There, he had donned a wig and a frown to look like a troubled patriarch. In Baghban, the pain, wrinkles and the nostalgic longing are all palpable. Amitabh Bachchan lives every moment of his character. The sequence where he talks to his wife on the phone after observing the karva chauth for her, the tense climactic speech where he wonders why children can’t bear their parents’ final years, and most memorably his bitter solilquy in the dark after his son (Samir Soni) snubs him showcase Amitabh Bachchan’s talent for understated showmanship like seldom before.
Though the emotional power of the film is undeniable, one wishes it had avoided crudities and contradictions in the plot. Some of the more melodramatic moments (for instance, Hema Malini storming into the discotheque to ‘rescue’ her granddaughter from a cardboard cad) are downright embarrassing. Also, the drama’s turning point (the separation of the old couple after the patriarch’s retirement) is highly questionable since the old man leads a posh and economically independent life.
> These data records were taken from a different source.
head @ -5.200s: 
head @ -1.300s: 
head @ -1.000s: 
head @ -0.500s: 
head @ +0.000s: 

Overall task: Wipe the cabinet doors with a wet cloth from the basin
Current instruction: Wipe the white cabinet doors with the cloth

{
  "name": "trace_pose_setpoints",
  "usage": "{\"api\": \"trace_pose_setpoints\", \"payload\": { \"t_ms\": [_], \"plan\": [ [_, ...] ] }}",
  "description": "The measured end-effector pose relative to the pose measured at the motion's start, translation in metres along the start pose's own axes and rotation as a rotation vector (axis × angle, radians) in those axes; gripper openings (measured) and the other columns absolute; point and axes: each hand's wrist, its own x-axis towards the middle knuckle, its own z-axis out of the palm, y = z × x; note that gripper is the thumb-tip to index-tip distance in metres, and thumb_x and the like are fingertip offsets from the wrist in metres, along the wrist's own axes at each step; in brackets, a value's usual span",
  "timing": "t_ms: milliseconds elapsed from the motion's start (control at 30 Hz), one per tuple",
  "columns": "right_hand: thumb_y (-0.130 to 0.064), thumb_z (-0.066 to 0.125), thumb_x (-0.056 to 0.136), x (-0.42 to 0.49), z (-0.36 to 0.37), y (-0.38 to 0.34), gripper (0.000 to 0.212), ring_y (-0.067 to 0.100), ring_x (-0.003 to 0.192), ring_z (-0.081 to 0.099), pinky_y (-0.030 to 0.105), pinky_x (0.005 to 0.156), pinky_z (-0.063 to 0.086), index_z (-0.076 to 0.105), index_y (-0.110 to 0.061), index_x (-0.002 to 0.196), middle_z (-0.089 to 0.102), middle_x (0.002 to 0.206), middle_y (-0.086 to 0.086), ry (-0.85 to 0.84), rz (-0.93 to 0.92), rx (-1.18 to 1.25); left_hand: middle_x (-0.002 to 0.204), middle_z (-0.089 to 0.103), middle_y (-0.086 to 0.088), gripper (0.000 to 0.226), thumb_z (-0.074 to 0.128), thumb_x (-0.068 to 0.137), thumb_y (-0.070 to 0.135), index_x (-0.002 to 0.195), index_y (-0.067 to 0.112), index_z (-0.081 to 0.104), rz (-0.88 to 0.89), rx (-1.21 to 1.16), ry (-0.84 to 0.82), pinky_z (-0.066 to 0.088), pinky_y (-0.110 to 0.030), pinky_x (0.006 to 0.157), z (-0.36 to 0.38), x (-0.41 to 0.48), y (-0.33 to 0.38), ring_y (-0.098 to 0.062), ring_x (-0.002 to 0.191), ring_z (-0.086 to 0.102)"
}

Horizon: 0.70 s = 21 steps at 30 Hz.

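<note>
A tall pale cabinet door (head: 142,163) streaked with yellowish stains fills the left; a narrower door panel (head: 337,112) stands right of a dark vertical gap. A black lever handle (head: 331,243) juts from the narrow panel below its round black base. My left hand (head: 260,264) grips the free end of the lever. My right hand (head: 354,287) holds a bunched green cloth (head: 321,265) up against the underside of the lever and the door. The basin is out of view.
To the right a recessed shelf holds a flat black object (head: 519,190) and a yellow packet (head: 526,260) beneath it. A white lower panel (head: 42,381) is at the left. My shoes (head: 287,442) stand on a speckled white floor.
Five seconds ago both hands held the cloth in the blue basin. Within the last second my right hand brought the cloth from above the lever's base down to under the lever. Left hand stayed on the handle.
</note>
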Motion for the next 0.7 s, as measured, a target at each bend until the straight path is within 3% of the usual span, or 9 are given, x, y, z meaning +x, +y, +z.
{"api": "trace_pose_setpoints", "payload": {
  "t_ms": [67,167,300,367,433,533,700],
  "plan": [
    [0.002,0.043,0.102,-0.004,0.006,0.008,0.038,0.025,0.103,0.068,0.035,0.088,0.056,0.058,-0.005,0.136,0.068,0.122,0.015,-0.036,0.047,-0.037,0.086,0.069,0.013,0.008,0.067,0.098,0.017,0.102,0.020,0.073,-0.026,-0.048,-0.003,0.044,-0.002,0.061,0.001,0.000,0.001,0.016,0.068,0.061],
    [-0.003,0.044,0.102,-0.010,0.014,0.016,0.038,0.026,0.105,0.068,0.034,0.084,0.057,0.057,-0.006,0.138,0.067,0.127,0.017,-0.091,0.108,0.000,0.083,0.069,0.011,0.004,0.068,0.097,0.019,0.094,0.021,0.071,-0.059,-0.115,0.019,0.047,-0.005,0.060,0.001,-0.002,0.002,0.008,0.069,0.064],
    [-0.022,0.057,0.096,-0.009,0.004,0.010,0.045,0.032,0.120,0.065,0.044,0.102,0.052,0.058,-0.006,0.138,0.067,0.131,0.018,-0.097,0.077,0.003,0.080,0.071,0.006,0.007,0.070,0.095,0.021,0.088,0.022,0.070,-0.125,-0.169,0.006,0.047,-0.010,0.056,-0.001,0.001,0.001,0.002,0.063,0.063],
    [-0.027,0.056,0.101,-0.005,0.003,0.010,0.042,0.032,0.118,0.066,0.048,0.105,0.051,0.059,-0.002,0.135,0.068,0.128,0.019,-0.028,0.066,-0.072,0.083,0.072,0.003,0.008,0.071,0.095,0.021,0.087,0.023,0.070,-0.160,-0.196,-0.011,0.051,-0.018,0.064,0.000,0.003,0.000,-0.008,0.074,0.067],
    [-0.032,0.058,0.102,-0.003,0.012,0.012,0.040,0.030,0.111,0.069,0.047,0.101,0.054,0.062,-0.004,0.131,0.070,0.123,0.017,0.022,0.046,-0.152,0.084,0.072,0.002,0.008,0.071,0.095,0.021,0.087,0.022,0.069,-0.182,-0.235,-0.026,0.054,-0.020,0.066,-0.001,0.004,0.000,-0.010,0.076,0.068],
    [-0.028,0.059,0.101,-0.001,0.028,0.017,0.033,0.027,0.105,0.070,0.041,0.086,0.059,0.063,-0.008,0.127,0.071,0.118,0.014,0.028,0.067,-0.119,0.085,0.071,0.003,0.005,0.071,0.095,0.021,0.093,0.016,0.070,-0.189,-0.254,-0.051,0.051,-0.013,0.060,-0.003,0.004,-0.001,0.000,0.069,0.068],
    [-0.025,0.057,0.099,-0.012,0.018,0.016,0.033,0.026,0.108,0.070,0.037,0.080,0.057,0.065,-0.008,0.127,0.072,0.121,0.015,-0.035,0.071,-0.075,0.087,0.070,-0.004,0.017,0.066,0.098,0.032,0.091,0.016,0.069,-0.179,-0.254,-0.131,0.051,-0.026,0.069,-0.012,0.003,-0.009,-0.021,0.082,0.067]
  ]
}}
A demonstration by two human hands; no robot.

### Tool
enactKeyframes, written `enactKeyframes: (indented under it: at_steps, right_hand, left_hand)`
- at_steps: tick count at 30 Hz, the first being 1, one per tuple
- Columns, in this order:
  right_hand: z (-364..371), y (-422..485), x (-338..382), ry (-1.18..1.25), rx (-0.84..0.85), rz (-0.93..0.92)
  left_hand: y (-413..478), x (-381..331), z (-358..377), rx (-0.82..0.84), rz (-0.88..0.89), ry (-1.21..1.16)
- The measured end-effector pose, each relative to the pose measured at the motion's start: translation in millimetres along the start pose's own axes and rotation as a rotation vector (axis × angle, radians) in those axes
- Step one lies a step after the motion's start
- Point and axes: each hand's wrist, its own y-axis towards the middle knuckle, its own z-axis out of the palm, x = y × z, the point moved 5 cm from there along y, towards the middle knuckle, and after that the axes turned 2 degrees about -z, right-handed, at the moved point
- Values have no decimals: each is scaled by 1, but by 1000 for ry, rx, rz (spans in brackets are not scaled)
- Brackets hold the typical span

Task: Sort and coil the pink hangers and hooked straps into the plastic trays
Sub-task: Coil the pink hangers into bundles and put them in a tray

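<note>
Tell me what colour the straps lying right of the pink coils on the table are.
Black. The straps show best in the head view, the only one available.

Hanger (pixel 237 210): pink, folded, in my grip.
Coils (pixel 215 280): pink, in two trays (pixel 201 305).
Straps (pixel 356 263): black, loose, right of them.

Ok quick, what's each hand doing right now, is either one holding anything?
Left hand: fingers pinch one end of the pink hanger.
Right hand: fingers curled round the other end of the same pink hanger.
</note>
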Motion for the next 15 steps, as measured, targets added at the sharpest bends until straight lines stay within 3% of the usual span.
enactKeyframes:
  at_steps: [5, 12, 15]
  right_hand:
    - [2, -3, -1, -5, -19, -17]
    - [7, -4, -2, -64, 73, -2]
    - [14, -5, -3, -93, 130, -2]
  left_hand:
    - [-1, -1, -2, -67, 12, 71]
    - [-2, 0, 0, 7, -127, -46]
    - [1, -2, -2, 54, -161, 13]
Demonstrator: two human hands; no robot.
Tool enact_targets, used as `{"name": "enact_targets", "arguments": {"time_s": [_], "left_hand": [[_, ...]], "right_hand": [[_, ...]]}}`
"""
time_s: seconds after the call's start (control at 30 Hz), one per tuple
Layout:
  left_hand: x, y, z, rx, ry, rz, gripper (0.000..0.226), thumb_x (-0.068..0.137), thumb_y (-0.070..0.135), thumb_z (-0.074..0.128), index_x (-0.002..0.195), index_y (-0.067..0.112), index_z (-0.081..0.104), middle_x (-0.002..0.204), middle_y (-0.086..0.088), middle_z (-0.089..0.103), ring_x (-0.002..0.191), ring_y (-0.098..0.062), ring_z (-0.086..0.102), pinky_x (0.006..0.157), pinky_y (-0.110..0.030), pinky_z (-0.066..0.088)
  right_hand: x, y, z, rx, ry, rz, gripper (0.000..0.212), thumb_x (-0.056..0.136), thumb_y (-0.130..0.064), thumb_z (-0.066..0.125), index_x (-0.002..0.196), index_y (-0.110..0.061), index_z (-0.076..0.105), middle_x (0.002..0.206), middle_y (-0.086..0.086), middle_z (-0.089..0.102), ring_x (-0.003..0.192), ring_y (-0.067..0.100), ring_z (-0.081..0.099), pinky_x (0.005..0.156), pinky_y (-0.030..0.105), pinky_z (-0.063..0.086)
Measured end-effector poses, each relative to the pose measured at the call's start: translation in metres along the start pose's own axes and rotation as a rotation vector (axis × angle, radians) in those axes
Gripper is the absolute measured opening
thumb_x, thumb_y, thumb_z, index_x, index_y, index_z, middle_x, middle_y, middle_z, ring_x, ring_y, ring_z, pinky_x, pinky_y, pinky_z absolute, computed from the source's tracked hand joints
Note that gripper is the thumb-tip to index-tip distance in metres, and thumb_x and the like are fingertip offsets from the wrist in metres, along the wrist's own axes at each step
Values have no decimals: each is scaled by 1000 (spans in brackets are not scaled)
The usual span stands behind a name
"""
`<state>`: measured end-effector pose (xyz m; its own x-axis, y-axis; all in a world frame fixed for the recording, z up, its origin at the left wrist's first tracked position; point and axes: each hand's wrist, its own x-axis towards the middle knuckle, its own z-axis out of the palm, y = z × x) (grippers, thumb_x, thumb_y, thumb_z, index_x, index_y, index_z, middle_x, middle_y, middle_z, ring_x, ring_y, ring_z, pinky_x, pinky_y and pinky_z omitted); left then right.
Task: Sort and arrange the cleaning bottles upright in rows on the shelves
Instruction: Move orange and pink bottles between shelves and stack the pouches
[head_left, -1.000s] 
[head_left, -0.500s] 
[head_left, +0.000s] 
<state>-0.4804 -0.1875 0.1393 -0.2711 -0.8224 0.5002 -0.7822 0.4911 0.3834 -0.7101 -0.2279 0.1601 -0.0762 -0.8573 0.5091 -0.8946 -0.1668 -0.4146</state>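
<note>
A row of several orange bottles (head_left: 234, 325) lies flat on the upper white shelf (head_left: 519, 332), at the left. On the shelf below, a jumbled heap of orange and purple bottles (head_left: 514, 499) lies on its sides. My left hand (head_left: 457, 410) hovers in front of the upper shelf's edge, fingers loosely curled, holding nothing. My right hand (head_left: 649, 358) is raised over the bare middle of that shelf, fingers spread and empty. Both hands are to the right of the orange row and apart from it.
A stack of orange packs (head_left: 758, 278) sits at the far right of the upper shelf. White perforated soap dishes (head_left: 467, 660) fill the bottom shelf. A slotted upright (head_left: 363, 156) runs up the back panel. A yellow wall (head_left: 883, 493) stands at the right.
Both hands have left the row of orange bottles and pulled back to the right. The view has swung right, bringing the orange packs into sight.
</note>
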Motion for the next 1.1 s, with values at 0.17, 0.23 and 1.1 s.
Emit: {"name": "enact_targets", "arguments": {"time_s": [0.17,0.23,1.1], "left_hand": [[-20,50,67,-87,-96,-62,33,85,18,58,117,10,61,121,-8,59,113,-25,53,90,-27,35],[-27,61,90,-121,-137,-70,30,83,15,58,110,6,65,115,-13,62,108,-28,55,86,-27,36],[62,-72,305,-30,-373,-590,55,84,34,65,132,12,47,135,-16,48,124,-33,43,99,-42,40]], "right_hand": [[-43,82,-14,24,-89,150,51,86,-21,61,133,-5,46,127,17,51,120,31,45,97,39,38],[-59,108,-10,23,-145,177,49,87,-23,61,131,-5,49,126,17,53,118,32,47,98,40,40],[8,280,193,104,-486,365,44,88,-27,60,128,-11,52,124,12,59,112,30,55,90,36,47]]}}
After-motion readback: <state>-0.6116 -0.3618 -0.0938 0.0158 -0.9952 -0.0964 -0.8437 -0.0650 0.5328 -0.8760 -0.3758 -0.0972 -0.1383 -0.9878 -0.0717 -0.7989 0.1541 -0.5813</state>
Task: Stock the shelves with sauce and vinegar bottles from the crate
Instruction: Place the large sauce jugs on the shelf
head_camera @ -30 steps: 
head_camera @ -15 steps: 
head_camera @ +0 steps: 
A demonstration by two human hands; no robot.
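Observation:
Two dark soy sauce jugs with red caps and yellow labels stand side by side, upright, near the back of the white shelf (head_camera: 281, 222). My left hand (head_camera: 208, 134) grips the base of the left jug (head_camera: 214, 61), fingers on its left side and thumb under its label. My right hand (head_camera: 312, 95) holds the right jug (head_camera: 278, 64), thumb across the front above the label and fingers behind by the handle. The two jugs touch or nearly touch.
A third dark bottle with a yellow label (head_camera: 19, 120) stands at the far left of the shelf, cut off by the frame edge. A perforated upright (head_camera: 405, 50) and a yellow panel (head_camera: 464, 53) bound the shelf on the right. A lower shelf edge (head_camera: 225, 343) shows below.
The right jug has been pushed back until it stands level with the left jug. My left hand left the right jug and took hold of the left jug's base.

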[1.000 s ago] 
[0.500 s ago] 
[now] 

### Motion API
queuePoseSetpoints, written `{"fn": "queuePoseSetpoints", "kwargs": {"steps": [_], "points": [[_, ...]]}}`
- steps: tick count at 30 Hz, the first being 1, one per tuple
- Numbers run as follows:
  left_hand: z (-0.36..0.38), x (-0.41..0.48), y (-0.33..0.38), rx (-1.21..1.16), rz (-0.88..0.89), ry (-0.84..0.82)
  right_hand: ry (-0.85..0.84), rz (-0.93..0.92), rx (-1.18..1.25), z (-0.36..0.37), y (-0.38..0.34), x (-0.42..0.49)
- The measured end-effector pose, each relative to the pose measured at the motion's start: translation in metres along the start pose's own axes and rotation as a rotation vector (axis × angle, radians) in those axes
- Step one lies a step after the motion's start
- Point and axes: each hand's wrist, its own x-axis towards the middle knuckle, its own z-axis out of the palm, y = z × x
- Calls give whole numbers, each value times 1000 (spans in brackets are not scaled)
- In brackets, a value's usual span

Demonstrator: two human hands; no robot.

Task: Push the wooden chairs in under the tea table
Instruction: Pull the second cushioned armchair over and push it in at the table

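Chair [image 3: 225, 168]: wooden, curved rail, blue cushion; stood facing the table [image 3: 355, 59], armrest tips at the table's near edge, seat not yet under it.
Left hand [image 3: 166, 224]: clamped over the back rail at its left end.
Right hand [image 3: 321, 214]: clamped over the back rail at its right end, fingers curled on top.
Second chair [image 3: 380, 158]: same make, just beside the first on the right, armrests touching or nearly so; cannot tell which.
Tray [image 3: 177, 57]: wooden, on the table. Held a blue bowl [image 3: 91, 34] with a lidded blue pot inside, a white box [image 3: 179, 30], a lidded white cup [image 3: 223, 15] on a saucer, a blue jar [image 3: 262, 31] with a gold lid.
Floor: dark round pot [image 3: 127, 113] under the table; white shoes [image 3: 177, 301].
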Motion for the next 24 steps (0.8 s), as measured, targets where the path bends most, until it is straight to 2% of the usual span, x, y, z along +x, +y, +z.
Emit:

Posh production values, especially the outstanding cinematography by Barun Mukherjee, perform a strangely contradictory function in the plot. While they enhance the film’s viewability, they also erode the plot’s credibility. Fortunately, the music by Aadesh Shrivastava and the principal performance go a long into cementing the loopholes in the plot.
Besides Bachchan’s brillance, it’s Paresh Rawal and Lilette Dubey who, as a childless Gujarati couple, deliver heartwarming performances. Salman Khan, as the prodigal son who returns from London in time to put his parents out of misery, uses his huge expressive eyes to convey an almost unbelievable beta-ho-to-aisa goodwill. In their sequences together, Bachchan and Khan are like Dashrath and Rama doing a modern-day Ramayan.
Many of the supporting actors suffer from stereotypical characterisations. A competent actress like Divya Dutta is wasted as a shrewish daughter-in-law. You begin to wish the director had worked harder to give sharper edges to his tale. But then our attention is once again drawn to the centre.
We forget and forgive the plot’s impossible leaps of the imagination when the persecuted patriarch’s little grandson (Yash Pathak) turns to him and says, “Granddad, never come back to this house.”
It’s been a while since we visited this house of anguish. Baghban provides the cool, comforting hand of the familiar.